**Task objective**
Could the data underneath be repeated exactly, in full?

##### Dataset content

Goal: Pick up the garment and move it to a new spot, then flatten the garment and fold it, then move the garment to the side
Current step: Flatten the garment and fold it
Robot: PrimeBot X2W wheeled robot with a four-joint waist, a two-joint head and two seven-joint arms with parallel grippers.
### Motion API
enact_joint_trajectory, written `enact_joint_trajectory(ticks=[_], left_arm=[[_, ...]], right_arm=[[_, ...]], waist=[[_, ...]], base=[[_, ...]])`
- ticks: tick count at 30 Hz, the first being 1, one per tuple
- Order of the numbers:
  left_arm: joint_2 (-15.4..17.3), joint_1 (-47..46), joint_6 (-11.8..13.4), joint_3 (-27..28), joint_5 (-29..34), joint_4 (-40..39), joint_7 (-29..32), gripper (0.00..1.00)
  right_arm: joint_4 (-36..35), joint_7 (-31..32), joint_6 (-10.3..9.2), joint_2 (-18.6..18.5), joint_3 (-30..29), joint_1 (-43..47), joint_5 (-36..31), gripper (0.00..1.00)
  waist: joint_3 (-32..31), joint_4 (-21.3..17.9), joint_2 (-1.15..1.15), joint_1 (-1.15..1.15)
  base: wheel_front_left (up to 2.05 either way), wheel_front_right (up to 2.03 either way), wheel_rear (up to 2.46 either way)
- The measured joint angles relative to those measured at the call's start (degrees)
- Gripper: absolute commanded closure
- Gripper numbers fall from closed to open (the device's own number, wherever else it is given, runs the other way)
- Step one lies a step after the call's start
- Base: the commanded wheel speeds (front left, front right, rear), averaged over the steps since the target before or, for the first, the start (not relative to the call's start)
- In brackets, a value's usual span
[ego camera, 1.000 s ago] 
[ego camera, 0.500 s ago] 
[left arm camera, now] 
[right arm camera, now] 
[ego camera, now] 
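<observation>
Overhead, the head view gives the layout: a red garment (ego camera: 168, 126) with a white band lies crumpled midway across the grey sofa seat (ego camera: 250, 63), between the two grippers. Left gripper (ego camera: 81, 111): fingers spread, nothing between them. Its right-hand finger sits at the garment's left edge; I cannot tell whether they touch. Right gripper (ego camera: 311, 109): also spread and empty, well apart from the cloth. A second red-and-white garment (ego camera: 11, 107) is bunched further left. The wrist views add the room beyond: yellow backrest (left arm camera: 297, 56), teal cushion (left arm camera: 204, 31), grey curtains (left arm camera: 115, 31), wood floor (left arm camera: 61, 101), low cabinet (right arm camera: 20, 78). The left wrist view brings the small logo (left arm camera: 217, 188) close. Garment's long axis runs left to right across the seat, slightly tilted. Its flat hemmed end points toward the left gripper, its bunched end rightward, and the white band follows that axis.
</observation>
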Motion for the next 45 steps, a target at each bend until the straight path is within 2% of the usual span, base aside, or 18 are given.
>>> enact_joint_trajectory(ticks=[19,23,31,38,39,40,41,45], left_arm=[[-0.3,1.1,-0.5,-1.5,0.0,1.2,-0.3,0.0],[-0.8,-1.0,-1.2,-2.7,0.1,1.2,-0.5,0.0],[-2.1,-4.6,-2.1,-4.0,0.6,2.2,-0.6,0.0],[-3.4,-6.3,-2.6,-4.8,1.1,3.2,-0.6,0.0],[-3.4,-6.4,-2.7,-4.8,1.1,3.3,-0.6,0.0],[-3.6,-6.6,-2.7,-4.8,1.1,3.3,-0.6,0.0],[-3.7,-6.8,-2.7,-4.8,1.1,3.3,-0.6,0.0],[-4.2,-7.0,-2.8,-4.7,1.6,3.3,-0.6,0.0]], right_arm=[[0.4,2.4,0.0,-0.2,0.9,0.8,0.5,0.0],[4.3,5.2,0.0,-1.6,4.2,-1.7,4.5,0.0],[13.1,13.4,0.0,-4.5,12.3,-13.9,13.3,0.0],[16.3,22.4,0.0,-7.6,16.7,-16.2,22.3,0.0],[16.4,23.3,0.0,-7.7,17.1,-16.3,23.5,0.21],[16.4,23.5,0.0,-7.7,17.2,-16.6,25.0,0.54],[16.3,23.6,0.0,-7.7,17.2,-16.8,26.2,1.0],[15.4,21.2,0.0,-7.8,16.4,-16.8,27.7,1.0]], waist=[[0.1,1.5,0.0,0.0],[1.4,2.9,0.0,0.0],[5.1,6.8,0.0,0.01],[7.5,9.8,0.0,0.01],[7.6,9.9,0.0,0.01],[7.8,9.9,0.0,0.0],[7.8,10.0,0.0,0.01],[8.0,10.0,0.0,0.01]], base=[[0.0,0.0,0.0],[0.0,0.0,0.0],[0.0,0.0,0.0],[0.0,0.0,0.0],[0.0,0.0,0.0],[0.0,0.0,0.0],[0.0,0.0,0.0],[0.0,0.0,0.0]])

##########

**Solution**
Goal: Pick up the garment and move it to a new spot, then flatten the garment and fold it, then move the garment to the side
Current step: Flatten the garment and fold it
Robot: PrimeBot X2W wheeled robot with a four-joint waist, a two-joint head and two seven-joint arms with parallel grippers.
### Motion API
enact_joint_trajectory, written `enact_joint_trajectory(ticks=[_], left_arm=[[_, ...]], right_arm=[[_, ...]], waist=[[_, ...]], base=[[_, ...]])`
- ticks: tick count at 30 Hz, the first being 1, one per tuple
- Order of the numbers:
  left_arm: joint_2 (-15.4..17.3), joint_1 (-47..46), joint_6 (-11.8..13.4), joint_3 (-27..28), joint_5 (-29..34), joint_4 (-40..39), joint_7 (-29..32), gripper (0.00..1.00)
  right_arm: joint_4 (-36..35), joint_7 (-31..32), joint_6 (-10.3..9.2), joint_2 (-18.6..18.5), joint_3 (-30..29), joint_1 (-43..47), joint_5 (-36..31), gripper (0.00..1.00)
  waist: joint_3 (-32..31), joint_4 (-21.3..17.9), joint_2 (-1.15..1.15), joint_1 (-1.15..1.15)
  base: wheel_front_left (up to 2.05 either way), wheel_front_right (up to 2.03 either way), wheel_rear (up to 2.46 either way)
- The measured joint angles relative to those measured at the call's start (degrees)
- Gripper: absolute commanded closure
- Gripper numbers fall from closed to open (the device's own number, wherever else it is given, runs the other way)
- Step one lies a step after the call's start
- Base: the commanded wheel speeds (front left, front right, rear), averaged over the steps since the target before or, for the first, the start (not relative to the call's start)
- In brackets, a value's usual span
[ego camera, 1.000 s ago] 
[ego camera, 0.500 s ago] 
[left arm camera, now] 
[right arm camera, now] 
[ego camera, now] 
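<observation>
Overhead, the head view gives the layout: a red garment (ego camera: 168, 126) with a white band lies crumpled midway across the grey sofa seat (ego camera: 250, 63), between the two grippers. Left gripper (ego camera: 81, 111): fingers spread, nothing between them. Its right-hand finger sits at the garment's left edge; I cannot tell whether they touch. Right gripper (ego camera: 311, 109): also spread and empty, well apart from the cloth. A second red-and-white garment (ego camera: 11, 107) is bunched further left. The wrist views add the room beyond: yellow backrest (left arm camera: 297, 56), teal cushion (left arm camera: 204, 31), grey curtains (left arm camera: 115, 31), wood floor (left arm camera: 61, 101), low cabinet (right arm camera: 20, 78). The left wrist view brings the small logo (left arm camera: 217, 188) close. Garment's long axis runs left to right across the seat, slightly tilted. Its flat hemmed end points toward the left gripper, its bunched end rightward, and the white band follows that axis.
</observation>
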Motion for the next 45 steps, a target at each bend until the straight path is within 2% of the usual span, base aside, or 18 are given.
>>> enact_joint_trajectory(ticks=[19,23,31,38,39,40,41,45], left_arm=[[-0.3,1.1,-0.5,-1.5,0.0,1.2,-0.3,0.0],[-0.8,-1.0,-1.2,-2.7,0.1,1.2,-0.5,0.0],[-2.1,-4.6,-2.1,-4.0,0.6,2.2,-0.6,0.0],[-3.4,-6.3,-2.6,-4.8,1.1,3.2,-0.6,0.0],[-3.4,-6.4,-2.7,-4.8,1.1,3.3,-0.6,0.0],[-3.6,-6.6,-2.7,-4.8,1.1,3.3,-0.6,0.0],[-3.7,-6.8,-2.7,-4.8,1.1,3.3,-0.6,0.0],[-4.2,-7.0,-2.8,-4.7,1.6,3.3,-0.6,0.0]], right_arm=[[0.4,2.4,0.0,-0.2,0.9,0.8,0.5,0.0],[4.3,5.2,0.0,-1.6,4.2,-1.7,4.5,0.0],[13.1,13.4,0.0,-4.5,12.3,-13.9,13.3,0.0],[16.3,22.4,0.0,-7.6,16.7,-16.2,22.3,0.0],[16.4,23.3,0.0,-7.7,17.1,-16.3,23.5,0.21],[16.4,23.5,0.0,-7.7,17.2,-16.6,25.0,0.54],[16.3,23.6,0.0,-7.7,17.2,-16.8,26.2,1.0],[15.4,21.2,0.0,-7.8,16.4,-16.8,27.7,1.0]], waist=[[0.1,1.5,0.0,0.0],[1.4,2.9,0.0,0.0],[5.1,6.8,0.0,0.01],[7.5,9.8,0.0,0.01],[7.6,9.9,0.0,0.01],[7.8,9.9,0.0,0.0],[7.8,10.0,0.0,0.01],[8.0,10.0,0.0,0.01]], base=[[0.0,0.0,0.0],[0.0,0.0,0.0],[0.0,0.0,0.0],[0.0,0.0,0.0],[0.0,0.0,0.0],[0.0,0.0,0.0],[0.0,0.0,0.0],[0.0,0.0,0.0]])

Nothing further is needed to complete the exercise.